Here are his three stages on the way:
Step 1 – Focus on your body and most particularly your feet. The walk requires attention to the physical. Walking eight hours a day takes its toll. Sleeping close together does too. The goal each night was to get to sleep before the snorers.
Step 2 -- Observe the places you see and allow this to connect you to the past. This walk has been taken since the ninth century and covers mountains, forests and cathedrals. Rufin chose the more mountainous route to avoid some of the high season's foot traffic.
Step 3 – This occurs when you are on your way as a pilgrim and it takes you by surprise – the simplicity of being in the present and relating to others as fellow pilgrims. Questions on the route are reduced to: “Where did you start the way?” which must be followed by, “How many days?” These may be skewed by human competition – including the taxi after nightfall.

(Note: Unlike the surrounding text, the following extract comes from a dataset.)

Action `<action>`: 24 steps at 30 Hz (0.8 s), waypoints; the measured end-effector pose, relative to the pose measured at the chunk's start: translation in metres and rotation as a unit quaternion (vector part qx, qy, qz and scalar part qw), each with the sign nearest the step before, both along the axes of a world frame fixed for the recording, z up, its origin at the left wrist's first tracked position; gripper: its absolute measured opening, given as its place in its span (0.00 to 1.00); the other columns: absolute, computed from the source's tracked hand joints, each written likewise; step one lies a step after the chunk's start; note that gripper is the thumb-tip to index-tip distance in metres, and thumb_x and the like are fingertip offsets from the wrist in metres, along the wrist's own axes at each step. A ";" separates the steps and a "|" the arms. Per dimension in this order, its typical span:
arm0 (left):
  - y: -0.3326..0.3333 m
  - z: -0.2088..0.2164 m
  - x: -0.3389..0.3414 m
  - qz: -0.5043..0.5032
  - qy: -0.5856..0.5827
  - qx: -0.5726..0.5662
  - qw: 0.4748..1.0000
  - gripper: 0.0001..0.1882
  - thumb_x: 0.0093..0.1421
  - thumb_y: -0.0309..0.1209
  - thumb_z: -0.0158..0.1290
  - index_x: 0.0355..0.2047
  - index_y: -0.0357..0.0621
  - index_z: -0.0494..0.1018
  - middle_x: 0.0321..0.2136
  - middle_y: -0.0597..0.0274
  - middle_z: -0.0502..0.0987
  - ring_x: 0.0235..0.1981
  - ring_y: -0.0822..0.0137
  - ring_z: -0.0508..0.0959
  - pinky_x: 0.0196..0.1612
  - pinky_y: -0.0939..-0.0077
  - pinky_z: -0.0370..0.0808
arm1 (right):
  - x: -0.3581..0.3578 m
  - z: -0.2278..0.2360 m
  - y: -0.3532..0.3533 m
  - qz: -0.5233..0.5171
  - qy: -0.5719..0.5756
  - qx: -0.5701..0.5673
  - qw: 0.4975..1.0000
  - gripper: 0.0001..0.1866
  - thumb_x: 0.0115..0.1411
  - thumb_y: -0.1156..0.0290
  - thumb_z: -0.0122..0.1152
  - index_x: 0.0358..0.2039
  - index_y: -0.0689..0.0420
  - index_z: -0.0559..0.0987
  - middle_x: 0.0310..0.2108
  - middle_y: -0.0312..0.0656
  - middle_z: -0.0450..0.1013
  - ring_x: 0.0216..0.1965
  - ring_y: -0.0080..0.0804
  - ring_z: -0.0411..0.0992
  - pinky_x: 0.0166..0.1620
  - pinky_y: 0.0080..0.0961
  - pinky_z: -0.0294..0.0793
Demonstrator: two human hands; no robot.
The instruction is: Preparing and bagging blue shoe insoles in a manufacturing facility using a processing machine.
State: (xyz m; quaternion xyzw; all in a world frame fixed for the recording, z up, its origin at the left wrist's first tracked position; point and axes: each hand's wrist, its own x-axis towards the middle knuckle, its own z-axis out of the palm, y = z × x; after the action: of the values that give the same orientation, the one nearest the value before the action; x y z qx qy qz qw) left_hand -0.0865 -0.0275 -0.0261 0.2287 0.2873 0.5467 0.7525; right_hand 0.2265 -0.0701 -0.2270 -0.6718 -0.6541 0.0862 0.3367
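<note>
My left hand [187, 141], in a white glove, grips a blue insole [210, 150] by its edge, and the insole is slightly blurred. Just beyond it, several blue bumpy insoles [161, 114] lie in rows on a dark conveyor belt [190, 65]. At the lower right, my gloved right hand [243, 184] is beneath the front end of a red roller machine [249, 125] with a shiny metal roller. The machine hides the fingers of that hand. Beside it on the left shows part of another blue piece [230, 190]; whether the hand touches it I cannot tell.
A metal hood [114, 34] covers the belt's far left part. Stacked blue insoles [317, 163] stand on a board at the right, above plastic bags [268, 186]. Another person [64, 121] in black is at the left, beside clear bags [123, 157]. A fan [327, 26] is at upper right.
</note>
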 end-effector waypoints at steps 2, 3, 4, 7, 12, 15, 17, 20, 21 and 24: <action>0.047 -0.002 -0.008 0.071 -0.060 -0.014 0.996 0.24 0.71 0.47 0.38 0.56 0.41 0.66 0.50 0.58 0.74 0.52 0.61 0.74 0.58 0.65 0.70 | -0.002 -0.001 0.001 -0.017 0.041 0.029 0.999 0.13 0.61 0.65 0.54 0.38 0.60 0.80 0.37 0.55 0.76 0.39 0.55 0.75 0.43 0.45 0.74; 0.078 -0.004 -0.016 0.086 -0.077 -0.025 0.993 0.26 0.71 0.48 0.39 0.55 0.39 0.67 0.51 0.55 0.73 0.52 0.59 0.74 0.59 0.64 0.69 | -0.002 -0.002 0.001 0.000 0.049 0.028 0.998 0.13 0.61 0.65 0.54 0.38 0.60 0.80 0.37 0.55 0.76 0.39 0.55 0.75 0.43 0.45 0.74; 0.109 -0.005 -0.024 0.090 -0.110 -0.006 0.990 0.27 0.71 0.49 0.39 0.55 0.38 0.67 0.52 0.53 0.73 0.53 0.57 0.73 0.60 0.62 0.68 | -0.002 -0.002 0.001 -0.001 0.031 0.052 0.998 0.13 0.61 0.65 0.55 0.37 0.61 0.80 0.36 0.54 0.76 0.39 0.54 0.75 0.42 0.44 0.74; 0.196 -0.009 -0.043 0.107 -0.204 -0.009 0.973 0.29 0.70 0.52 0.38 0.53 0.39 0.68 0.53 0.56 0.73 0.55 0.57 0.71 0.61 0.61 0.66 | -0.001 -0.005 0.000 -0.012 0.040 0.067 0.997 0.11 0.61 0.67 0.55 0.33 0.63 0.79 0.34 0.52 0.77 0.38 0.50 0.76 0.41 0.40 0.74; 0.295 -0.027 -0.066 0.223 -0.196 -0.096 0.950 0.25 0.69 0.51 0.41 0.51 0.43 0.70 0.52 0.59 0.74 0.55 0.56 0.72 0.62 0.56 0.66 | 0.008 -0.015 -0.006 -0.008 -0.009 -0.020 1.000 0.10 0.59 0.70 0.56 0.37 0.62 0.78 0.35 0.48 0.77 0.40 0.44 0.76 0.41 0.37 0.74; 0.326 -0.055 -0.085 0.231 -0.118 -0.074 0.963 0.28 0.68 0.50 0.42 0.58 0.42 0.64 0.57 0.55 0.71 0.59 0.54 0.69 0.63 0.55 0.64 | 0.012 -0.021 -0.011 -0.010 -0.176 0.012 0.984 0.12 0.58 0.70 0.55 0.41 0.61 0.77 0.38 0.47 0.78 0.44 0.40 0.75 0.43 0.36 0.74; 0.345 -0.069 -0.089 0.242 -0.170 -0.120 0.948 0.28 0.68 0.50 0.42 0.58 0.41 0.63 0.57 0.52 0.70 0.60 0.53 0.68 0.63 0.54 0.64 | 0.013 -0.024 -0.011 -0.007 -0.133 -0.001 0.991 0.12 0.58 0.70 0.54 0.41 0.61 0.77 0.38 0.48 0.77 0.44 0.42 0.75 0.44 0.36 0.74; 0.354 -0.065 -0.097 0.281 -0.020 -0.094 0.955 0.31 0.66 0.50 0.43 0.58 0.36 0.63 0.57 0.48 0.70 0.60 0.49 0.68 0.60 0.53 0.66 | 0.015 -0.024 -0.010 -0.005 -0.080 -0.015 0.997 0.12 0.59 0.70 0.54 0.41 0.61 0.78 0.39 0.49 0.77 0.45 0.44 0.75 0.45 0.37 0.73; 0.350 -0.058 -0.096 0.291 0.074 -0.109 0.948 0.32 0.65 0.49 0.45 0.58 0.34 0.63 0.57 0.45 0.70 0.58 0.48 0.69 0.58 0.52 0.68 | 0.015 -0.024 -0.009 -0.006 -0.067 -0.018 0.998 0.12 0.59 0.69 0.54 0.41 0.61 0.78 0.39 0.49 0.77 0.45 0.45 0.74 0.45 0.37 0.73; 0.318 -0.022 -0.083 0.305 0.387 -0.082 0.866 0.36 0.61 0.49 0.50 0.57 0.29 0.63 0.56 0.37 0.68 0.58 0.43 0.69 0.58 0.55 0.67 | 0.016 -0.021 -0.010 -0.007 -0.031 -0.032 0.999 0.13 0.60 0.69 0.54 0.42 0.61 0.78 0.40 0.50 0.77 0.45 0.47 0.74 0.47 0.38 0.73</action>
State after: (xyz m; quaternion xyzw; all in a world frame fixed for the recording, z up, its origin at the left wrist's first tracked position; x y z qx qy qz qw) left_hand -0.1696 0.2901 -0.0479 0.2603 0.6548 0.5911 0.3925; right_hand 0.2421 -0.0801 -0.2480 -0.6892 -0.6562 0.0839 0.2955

The arrival at the destination must be a shock. St James in the Cathedral is where the trail ends. The lesson learned on arriving at Santiago presents another challenge. The much anticipated arrival – “It is nothing”. The learning gained – “the aim of the way is the way”. For some, this becomes a pause before starting a repeat pilgrimage.
And with this the hour is up, and the lights come up for the inevitable irrelevant question before the thoughtful crowd moves on to their next event and the possibility of the book.